WHAT YOU HAVE TO DO: Practice item. Set the material below down again exactly, with no pictures.

COLLECTED DATA:
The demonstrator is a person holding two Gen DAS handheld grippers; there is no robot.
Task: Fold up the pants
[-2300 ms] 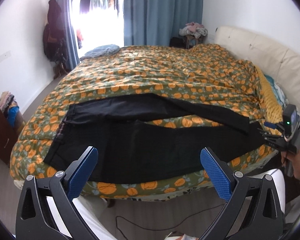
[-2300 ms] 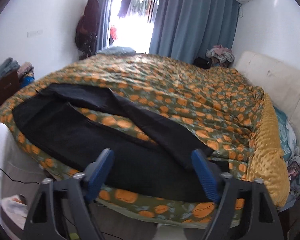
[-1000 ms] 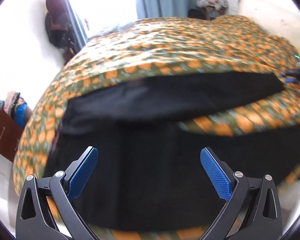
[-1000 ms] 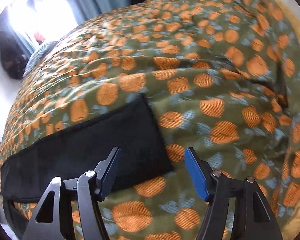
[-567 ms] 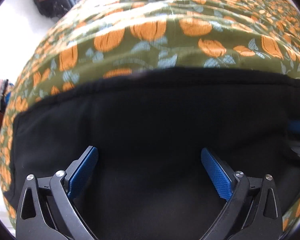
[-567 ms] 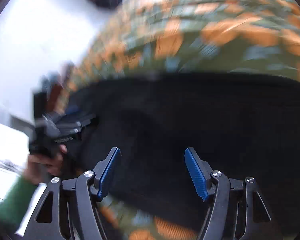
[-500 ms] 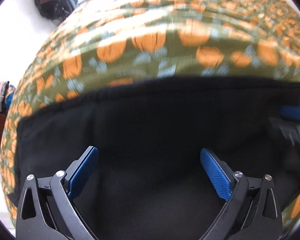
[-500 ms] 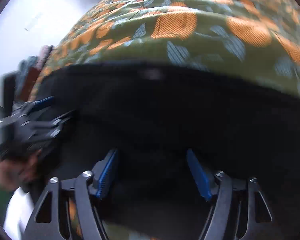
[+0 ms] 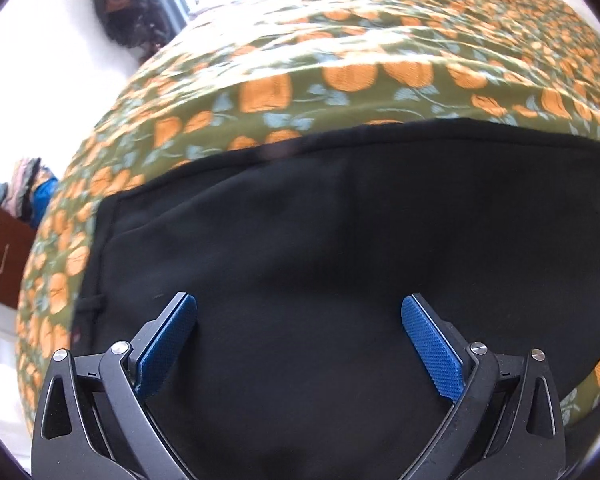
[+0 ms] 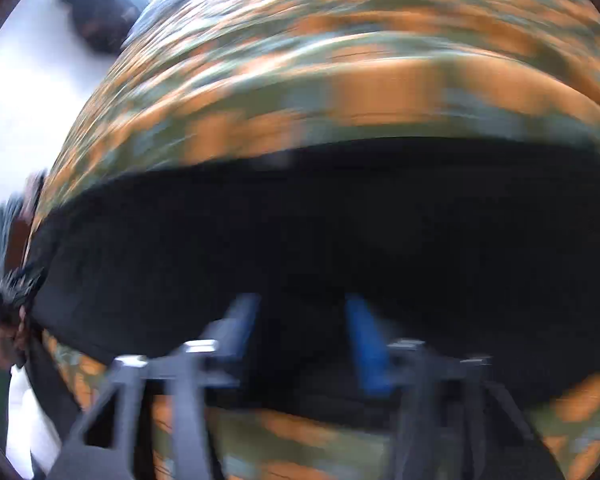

ANSWER TO THE PROBLEM:
The demonstrator is a person holding two Gen DAS handheld grippers; there is no robot.
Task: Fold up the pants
[-2300 ms] 
[-2300 ms] 
[-1000 ms] 
[-1000 ms] 
[-567 ms] 
[-567 ms] 
[-500 ms] 
[-500 ms] 
[+0 ms] 
[+0 ms] 

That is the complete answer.